The Week's U.S. Economic Calendar
- Nonfarm Payrolls
- (209k versus survey of 180k and prior of 231k)
- Average Hourly Earnings YoY
- (+2.5% versus survey of +2.4% and prior of +2.5%)
- ISM Manufacturing
- (56.3 versus survey of 56.5 and prior of 57.8)
- ISM Non-Manufacturing
- (53.9 versus survey of 56.9 and prior of 57.4)
- Large cap U.S. stocks (S&P 500) posted a weekly gain as a result of better than expected corporate earnings results and a strong jobs report. Small cap equities (Russell 2000) lagged their large cap counterparts, falling -1.2% on the week.

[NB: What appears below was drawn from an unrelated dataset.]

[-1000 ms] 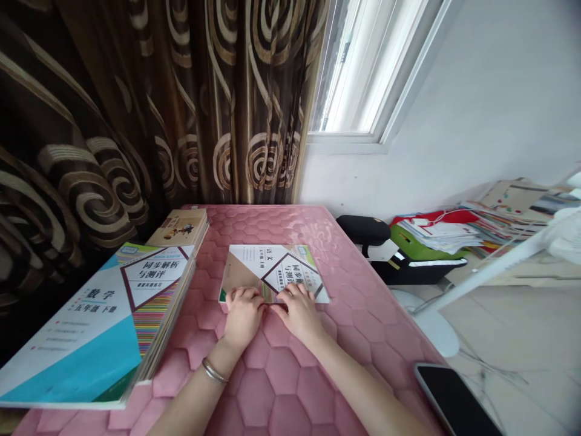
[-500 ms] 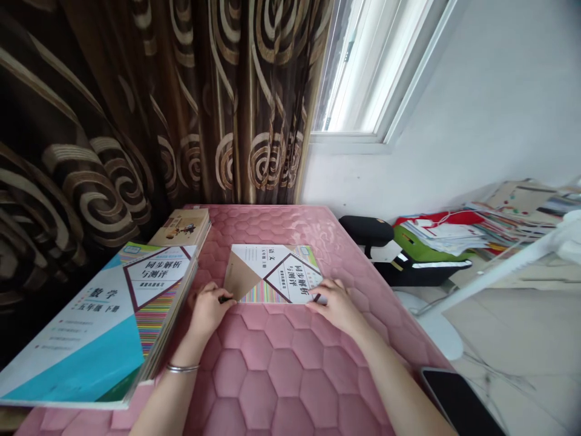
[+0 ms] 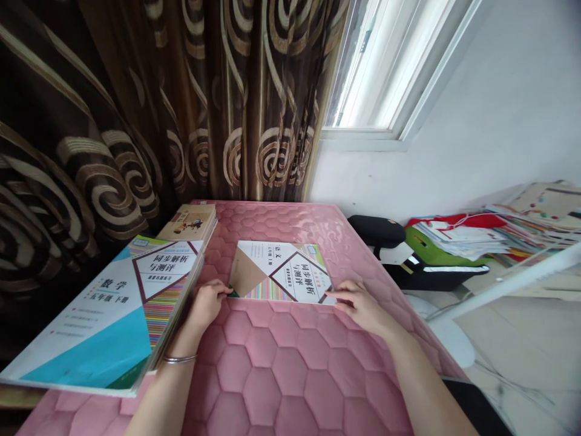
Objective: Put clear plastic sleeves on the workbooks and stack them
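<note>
A workbook with a white, brown and striped cover lies flat on the pink quilted tabletop. At its near left corner is my left hand, thumb and fingers pinched on the green-tipped edge; a silver bracelet circles that wrist. The near right corner is between the thumb and fingers of my right hand. Close to my left forearm, a stack of books is topped by a larger blue and white workbook.
Smaller brown-covered books lie behind the stack, near the patterned curtain. A dark phone lies at the right edge, partly behind my right arm. Beyond the table are a white stand, a black case and piled papers.
Both hands have slid apart from the middle of the workbook's near edge to its two near corners. The workbook stays flat; the view has shifted slightly.
</note>
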A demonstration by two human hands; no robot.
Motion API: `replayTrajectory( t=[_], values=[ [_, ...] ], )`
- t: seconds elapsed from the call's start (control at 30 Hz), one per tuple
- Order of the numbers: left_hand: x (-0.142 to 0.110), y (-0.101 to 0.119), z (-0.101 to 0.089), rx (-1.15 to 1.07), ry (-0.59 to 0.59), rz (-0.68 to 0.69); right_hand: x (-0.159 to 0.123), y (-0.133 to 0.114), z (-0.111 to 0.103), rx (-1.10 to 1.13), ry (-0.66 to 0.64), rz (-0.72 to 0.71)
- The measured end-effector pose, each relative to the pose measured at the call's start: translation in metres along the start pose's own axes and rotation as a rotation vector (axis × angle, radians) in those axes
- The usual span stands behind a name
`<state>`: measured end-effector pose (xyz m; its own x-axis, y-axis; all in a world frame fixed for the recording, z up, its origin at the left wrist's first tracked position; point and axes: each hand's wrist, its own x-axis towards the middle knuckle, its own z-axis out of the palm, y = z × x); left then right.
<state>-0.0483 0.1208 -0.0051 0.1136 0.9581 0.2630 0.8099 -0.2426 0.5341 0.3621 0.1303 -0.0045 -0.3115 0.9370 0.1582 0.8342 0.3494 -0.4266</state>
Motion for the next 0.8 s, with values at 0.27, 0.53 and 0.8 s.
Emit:
replayTrajectory(
  t=[0.27,0.53,0.8],
  values=[
    [0.0,-0.008,0.001,0.044,0.022,-0.003,-0.004,0.005,-0.007,0.083,-0.053,0.018],
    [-0.006,0.039,0.013,0.255,0.085,-0.012,0.003,-0.025,0.003,0.014,0.05,-0.062],
    [-0.011,0.097,0.052,0.195,-0.08,0.19,0.021,-0.102,0.051,-0.089,0.196,-0.132]
  ],
)
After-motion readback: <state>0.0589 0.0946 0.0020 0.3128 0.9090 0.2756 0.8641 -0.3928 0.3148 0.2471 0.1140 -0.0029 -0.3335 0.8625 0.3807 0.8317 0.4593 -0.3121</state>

- Seven of the eleven sectors were negative for the week, highlighted by Energy (-1.0%), Materials (-0.8% ) and Consumer Staples (-0.6%). Financials (+1.9%) and Utilities (+1.5%) were the largest contributors.
- Developed international equities (MSCI EAFE) advanced +0.9%, led by strong returns in France and the United Kingdom. Emerging market equities (MSCI EM) gained +0.4% for the week, as strong gains from Taiwan and China boosted index performance.
- Yield oriented equities posted mixed returns on the week with MLPs and REITs generating nominal returns of -1.4% and -0.1%, respectively, while the aforementioned Utilities advanced +1.5%. The 10-Year Treasury posted a weekly return of +0.2%, as long-end rates fell to 2.27%.
- The Dow Jones Industrial Average hit 22,000, the highest level in its history, sparked by broad global growth. The index of the largest 30 U.S. companies has posted 33 record closes this year and has not seen a pullback of over -3% in more than 12 months as equity volatility hovers near all-time lows.
- A reason for the record stock levels has to do with earnings. Companies comprising the S&P 500 have experienced two consecutive quarters of double-digit earnings growth for the first time since 2011. The upswing in earnings can be seen across most sectors as only utilities are expected to experience a decline.
- The Trump administration is planning to use a little used provision in U.S. trade law to investigate China’s intellectual-property policies in order to reveal if they are “unfair business practices” that disadvantage the U.S. There have been strong concerns by many U.S. business groups over the years that the Chinese have stolen intellectual property from U.S. and foreign companies.